| Task to carry out |
Scan the entries for lines with "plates" and say how many there are, with nothing more.

Start of Records shown

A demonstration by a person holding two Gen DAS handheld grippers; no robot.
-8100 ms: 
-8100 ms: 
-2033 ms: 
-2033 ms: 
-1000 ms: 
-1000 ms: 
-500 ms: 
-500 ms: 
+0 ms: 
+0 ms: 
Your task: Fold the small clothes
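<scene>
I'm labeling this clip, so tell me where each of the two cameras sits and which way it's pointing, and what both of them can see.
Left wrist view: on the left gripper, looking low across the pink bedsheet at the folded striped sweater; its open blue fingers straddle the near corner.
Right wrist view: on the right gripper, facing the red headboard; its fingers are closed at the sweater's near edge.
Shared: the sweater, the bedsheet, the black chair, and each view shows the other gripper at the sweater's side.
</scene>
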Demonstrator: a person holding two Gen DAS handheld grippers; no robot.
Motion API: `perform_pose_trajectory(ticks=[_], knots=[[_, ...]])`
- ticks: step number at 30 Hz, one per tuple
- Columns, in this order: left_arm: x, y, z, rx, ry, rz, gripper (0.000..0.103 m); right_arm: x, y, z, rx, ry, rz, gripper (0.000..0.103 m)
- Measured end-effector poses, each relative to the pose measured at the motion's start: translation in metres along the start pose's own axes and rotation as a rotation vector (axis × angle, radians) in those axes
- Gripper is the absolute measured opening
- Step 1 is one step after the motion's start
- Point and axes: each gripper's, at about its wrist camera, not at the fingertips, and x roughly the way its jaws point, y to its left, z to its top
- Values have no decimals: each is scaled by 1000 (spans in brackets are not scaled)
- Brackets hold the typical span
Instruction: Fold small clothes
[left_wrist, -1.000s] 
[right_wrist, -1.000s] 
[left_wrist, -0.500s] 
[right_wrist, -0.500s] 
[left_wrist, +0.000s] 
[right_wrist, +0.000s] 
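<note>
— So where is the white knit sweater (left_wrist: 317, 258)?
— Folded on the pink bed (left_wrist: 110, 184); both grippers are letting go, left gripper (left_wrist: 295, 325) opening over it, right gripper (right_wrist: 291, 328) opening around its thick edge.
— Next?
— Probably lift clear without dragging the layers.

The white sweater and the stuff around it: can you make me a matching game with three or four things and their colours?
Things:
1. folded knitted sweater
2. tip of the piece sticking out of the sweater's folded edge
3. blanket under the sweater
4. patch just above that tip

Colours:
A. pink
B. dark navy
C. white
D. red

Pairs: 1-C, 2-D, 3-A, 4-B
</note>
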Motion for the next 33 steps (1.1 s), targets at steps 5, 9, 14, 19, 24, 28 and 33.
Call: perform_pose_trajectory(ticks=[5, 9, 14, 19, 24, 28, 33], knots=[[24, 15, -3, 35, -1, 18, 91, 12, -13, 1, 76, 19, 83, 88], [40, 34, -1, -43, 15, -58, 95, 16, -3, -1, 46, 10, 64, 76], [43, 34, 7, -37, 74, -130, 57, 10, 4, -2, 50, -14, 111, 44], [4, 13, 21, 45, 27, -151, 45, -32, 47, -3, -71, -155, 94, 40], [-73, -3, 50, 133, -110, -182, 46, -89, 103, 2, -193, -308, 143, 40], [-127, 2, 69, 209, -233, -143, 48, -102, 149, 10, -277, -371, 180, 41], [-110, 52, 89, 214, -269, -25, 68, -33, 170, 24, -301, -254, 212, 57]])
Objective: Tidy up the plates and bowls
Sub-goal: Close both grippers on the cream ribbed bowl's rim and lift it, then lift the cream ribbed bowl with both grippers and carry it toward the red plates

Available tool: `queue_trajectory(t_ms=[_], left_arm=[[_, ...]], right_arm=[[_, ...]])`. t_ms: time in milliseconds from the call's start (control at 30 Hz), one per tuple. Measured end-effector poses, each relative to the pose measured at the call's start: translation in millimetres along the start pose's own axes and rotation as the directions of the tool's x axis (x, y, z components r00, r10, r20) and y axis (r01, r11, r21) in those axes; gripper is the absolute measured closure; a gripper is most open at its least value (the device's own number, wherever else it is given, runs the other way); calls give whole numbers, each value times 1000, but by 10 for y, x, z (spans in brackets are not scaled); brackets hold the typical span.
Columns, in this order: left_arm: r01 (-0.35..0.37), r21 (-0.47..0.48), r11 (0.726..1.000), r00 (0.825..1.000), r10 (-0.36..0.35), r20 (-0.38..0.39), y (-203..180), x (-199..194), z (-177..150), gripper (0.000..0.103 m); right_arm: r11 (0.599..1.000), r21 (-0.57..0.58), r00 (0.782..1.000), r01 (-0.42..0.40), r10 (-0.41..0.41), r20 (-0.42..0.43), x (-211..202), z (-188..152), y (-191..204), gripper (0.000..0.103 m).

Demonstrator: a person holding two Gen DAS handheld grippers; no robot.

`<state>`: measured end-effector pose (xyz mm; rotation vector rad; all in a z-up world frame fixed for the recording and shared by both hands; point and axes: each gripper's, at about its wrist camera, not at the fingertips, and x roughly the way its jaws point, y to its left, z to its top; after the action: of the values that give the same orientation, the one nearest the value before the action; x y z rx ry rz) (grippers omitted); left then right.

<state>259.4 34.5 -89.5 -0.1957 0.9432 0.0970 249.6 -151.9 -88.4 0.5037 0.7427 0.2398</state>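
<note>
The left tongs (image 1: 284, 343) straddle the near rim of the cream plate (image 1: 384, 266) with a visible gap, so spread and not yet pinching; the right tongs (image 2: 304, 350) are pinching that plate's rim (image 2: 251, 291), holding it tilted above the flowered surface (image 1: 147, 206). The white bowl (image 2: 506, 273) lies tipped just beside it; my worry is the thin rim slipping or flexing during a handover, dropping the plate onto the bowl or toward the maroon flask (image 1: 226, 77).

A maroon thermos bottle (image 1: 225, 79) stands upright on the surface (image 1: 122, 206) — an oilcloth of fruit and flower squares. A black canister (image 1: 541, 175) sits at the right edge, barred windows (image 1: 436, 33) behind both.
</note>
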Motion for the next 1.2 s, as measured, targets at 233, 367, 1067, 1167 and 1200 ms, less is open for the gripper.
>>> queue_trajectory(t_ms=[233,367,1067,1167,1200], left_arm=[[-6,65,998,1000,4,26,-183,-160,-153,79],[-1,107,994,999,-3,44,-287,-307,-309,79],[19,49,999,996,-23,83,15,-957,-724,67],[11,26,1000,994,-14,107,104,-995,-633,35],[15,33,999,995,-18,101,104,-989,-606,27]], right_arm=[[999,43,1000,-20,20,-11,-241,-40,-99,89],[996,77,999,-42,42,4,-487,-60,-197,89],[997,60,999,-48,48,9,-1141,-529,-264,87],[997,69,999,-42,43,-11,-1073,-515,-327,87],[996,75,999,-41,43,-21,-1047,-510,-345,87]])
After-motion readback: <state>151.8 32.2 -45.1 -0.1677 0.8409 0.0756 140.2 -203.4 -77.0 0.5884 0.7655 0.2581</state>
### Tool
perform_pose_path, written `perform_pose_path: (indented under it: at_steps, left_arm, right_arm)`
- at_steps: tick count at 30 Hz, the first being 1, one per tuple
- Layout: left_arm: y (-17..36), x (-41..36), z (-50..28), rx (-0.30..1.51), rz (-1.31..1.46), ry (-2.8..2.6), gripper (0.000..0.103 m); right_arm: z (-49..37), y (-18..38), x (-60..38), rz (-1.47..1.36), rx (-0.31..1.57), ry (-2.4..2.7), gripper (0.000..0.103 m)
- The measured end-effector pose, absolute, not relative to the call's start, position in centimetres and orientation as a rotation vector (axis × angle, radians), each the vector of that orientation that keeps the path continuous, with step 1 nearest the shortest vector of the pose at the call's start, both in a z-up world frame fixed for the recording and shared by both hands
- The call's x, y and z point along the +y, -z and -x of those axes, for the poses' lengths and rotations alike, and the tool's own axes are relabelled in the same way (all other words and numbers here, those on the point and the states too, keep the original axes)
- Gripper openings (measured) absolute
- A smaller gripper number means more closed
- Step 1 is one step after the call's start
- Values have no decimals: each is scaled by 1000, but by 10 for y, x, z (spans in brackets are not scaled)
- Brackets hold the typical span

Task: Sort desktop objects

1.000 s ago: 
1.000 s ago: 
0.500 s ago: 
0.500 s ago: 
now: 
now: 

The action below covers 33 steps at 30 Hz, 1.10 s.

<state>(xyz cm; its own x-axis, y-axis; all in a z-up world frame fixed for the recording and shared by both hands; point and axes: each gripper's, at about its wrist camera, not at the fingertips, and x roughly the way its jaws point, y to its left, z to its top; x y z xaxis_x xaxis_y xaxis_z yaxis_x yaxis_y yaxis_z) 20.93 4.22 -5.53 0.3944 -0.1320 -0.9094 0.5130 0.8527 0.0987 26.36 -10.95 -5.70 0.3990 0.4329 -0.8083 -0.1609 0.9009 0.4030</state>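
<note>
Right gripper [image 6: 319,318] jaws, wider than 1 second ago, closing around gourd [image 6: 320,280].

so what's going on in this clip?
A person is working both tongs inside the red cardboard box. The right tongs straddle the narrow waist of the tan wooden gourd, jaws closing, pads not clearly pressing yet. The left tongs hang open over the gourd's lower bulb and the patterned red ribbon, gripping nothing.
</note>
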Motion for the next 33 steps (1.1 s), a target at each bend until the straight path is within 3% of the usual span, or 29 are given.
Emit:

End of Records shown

| Answer box |
2